**ASSIGNMENT:**
Your reply should reproduce all the data below exactly while excluding the pictures.

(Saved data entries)

--------

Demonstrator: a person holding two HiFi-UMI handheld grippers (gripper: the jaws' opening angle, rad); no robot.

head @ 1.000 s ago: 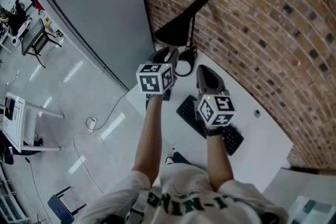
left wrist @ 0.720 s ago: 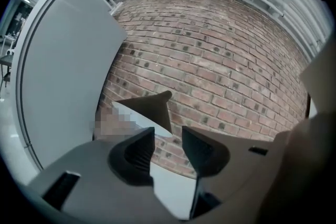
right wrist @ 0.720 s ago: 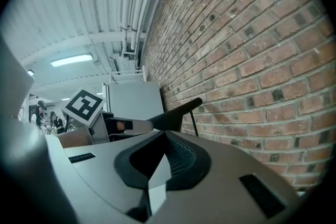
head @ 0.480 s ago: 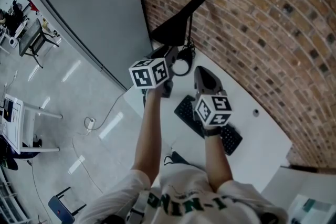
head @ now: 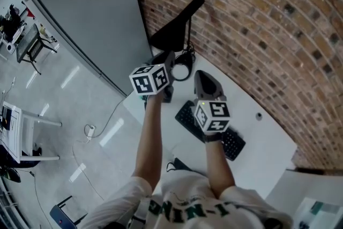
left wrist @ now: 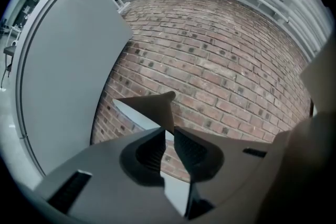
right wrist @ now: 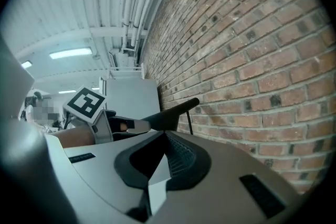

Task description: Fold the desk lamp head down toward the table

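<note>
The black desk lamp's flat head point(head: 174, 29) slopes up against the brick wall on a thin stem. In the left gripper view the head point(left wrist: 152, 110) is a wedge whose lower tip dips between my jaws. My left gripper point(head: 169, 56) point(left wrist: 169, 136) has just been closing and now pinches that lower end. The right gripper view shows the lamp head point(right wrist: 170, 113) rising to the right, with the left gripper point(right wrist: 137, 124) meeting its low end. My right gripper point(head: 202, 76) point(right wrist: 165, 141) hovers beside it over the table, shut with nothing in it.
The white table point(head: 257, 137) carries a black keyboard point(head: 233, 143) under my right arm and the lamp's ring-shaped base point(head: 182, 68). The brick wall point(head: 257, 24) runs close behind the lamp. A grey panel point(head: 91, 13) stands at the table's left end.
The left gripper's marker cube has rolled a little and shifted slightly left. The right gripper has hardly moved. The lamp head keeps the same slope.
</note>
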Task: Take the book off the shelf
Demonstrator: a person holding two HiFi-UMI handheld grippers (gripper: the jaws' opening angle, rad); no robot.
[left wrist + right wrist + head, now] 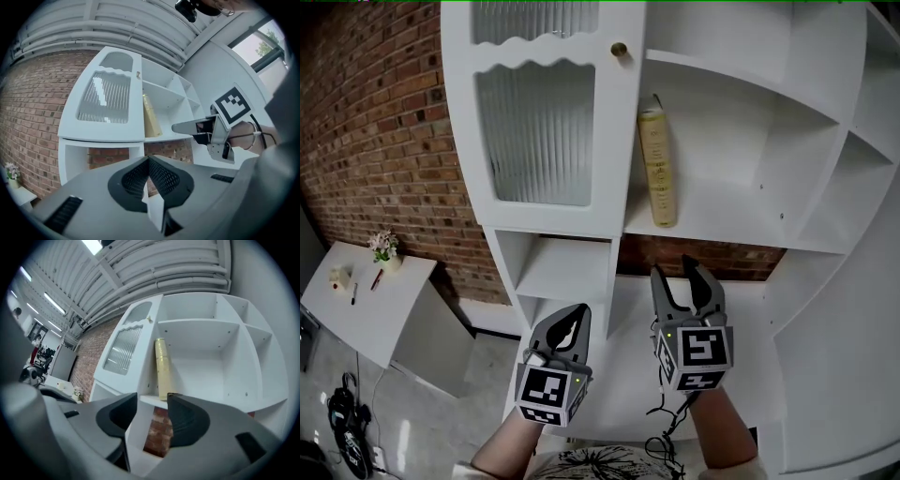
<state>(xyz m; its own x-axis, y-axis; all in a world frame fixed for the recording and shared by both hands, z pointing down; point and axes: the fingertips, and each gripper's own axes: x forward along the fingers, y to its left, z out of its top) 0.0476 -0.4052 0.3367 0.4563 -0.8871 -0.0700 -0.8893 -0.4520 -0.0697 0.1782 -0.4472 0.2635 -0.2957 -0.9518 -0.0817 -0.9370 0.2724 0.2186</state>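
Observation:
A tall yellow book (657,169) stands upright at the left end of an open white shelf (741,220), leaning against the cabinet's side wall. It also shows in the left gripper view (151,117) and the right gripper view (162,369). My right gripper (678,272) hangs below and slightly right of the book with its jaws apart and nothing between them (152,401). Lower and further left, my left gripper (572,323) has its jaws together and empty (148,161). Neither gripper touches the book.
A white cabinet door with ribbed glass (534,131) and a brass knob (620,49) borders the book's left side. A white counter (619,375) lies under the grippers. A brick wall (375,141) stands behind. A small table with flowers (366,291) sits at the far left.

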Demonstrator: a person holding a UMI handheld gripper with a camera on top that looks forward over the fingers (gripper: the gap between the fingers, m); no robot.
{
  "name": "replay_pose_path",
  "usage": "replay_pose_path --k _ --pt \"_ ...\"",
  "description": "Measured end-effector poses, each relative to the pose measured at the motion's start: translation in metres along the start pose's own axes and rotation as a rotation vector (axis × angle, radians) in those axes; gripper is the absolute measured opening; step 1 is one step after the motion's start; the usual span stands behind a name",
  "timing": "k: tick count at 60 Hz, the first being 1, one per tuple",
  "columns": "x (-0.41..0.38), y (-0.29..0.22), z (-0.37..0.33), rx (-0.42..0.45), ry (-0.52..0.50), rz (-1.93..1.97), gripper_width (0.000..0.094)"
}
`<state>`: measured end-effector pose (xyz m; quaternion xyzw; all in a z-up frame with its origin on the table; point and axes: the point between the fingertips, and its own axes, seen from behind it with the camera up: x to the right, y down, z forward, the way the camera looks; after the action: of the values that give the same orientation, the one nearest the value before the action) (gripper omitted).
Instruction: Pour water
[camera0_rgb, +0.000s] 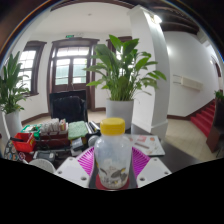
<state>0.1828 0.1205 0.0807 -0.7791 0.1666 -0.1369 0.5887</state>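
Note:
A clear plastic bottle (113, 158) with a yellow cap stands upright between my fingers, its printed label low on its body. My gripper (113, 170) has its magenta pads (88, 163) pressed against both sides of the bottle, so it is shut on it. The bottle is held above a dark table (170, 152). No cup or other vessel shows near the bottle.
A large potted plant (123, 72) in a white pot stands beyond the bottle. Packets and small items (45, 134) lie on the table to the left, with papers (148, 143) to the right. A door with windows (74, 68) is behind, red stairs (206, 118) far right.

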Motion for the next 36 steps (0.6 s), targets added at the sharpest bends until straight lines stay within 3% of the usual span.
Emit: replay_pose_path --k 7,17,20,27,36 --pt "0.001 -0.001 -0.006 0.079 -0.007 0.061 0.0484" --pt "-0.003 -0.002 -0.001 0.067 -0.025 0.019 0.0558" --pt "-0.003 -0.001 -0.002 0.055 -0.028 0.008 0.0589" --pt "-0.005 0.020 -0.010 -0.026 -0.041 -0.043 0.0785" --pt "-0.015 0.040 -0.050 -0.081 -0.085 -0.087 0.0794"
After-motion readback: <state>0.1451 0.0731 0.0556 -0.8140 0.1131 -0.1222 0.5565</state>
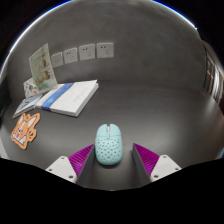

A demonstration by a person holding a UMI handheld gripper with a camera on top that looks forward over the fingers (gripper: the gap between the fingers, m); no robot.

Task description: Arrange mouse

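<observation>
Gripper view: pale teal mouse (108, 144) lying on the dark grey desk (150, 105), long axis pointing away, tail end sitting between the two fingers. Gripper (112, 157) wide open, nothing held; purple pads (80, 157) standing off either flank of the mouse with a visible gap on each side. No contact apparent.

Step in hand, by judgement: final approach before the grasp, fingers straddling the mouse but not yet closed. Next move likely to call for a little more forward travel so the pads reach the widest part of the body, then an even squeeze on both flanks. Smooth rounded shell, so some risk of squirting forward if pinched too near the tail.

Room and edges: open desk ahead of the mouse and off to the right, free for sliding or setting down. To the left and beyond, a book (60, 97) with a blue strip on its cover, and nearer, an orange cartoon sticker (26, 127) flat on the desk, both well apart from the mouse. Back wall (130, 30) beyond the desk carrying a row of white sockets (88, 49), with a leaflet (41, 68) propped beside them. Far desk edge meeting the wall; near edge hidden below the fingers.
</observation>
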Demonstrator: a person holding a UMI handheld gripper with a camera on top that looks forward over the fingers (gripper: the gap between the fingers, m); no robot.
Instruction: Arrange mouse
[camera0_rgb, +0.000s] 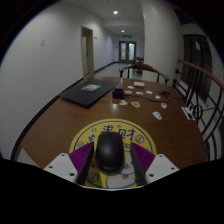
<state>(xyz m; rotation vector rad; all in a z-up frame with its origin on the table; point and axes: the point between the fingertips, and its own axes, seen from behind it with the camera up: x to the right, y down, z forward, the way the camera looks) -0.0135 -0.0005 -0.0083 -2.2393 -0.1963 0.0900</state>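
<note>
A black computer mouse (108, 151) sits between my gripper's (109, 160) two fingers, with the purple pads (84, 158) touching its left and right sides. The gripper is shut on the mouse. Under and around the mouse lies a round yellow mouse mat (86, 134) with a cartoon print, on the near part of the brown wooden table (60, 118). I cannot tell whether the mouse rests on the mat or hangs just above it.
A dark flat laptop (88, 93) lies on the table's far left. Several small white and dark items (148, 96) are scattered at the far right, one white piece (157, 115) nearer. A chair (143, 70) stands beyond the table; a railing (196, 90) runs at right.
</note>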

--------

**EXERCISE SOLUTION:**
Demonstrator: a person holding two HiFi-UMI handheld grippers (gripper: the jaws' opening angle, rad); no robot.

head @ 1.000 s ago: 
left wrist @ 0.720 s ago: 
right wrist @ 0.720 s ago: 
head @ 0.480 s ago: 
head @ now: 
left wrist @ now: 
right wrist @ now: 

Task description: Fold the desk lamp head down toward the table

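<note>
The black desk lamp's flat head point(head: 174, 29) slopes up against the brick wall on a thin stem. In the left gripper view the head point(left wrist: 152, 110) is a wedge whose lower tip dips between my jaws. My left gripper point(head: 169, 56) point(left wrist: 169, 136) has just been closing and now pinches that lower end. The right gripper view shows the lamp head point(right wrist: 170, 113) rising to the right, with the left gripper point(right wrist: 137, 124) meeting its low end. My right gripper point(head: 202, 76) point(right wrist: 165, 141) hovers beside it over the table, shut with nothing in it.
The white table point(head: 257, 137) carries a black keyboard point(head: 233, 143) under my right arm and the lamp's ring-shaped base point(head: 182, 68). The brick wall point(head: 257, 24) runs close behind the lamp. A grey panel point(head: 91, 13) stands at the table's left end.
The left gripper's marker cube has rolled a little and shifted slightly left. The right gripper has hardly moved. The lamp head keeps the same slope.
</note>
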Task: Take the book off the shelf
Demonstrator: a person holding two HiFi-UMI handheld grippers (gripper: the jaws' opening angle, rad); no robot.
[left wrist + right wrist + head, now] 
<state>(xyz m; its own x-axis, y-axis; all in a world frame fixed for the recording and shared by both hands, z pointing down; point and axes: the fingertips, and each gripper's own axes: x forward along the fingers, y to its left, z out of its top) 0.0476 -0.4052 0.3367 0.4563 -0.8871 -0.0700 -0.8893 -0.4520 -0.0697 0.1782 -0.4472 0.2635 -0.2957 -0.9518 -0.0817 -0.9370 0.2724 0.2186</state>
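Observation:
A tall yellow book (657,169) stands upright at the left end of an open white shelf (741,220), leaning against the cabinet's side wall. It also shows in the left gripper view (151,117) and the right gripper view (162,369). My right gripper (678,272) hangs below and slightly right of the book with its jaws apart and nothing between them (152,401). Lower and further left, my left gripper (572,323) has its jaws together and empty (148,161). Neither gripper touches the book.
A white cabinet door with ribbed glass (534,131) and a brass knob (620,49) borders the book's left side. A white counter (619,375) lies under the grippers. A brick wall (375,141) stands behind. A small table with flowers (366,291) sits at the far left.
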
Demonstrator: a person holding a UMI handheld gripper with a camera on top that looks forward over the fingers (gripper: the gap between the fingers, m); no robot.
{
  "name": "replay_pose_path",
  "usage": "replay_pose_path --k _ --pt \"_ ...\"",
  "description": "Measured end-effector poses, each relative to the pose measured at the motion's start: translation in metres along the start pose's own axes and rotation as a rotation vector (axis × angle, radians) in those axes; gripper is the absolute measured opening; step 1 is one step after the motion's start; the usual span stands behind a name",
  "timing": "k: tick count at 60 Hz, the first being 1, one per tuple",
  "columns": "x (-0.41..0.38), y (-0.29..0.22), z (-0.37..0.33), rx (-0.42..0.45), ry (-0.52..0.50), rz (-1.93..1.97), gripper_width (0.000..0.094)"
}
`<state>`: measured end-effector pose (xyz m; quaternion xyzw; all in a z-up frame with its origin on the table; point and axes: the point between the fingertips, and its own axes, seen from behind it with the camera up: x to the right, y down, z forward, the way the camera looks; after the action: of the values that give the same orientation, the one nearest the value before the action) (gripper omitted).
Instruction: Pour water
[camera0_rgb, +0.000s] 
<state>0.1828 0.1205 0.0807 -0.7791 0.1666 -0.1369 0.5887</state>
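Note:
A clear plastic bottle (113, 158) with a yellow cap stands upright between my fingers, its printed label low on its body. My gripper (113, 170) has its magenta pads (88, 163) pressed against both sides of the bottle, so it is shut on it. The bottle is held above a dark table (170, 152). No cup or other vessel shows near the bottle.
A large potted plant (123, 72) in a white pot stands beyond the bottle. Packets and small items (45, 134) lie on the table to the left, with papers (148, 143) to the right. A door with windows (74, 68) is behind, red stairs (206, 118) far right.
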
Motion for the next 36 steps (0.6 s), targets added at the sharpest bends until straight lines stay within 3% of the usual span.
Emit: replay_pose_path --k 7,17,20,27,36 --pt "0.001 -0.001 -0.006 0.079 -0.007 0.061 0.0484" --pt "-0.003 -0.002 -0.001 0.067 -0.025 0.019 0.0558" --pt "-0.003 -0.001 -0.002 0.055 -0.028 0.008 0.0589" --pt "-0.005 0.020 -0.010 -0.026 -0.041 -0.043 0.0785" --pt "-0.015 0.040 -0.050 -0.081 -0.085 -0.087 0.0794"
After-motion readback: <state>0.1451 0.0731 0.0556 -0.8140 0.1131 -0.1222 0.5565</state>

A demonstration by a person holding a UMI handheld gripper with a camera on top that looks forward over the fingers (gripper: the gap between the fingers, m); no robot.

Task description: Arrange mouse

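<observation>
Gripper view: pale teal mouse (108, 144) lying on the dark grey desk (150, 105), long axis pointing away, tail end sitting between the two fingers. Gripper (112, 157) wide open, nothing held; purple pads (80, 157) standing off either flank of the mouse with a visible gap on each side. No contact apparent.

Step in hand, by judgement: final approach before the grasp, fingers straddling the mouse but not yet closed. Next move likely to call for a little more forward travel so the pads reach the widest part of the body, then an even squeeze on both flanks. Smooth rounded shell, so some risk of squirting forward if pinched too near the tail.

Room and edges: open desk ahead of the mouse and off to the right, free for sliding or setting down. To the left and beyond, a book (60, 97) with a blue strip on its cover, and nearer, an orange cartoon sticker (26, 127) flat on the desk, both well apart from the mouse. Back wall (130, 30) beyond the desk carrying a row of white sockets (88, 49), with a leaflet (41, 68) propped beside them. Far desk edge meeting the wall; near edge hidden below the fingers.
</observation>
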Demonstrator: a person holding a UMI handheld gripper with a camera on top that looks forward over the fingers (gripper: the gap between the fingers, m); no robot.
Instruction: Arrange mouse
[camera0_rgb, +0.000s] 
<state>(xyz m; rotation vector rad; all in a z-up frame with its origin on the table; point and axes: the point between the fingertips, and its own axes, seen from behind it with the camera up: x to the right, y down, z forward, the way the camera looks) -0.0135 -0.0005 -0.0083 -2.2393 -0.1963 0.0900</state>
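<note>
A black computer mouse (108, 151) sits between my gripper's (109, 160) two fingers, with the purple pads (84, 158) touching its left and right sides. The gripper is shut on the mouse. Under and around the mouse lies a round yellow mouse mat (86, 134) with a cartoon print, on the near part of the brown wooden table (60, 118). I cannot tell whether the mouse rests on the mat or hangs just above it.
A dark flat laptop (88, 93) lies on the table's far left. Several small white and dark items (148, 96) are scattered at the far right, one white piece (157, 115) nearer. A chair (143, 70) stands beyond the table; a railing (196, 90) runs at right.
</note>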

The answer is complete, and the exercise is done.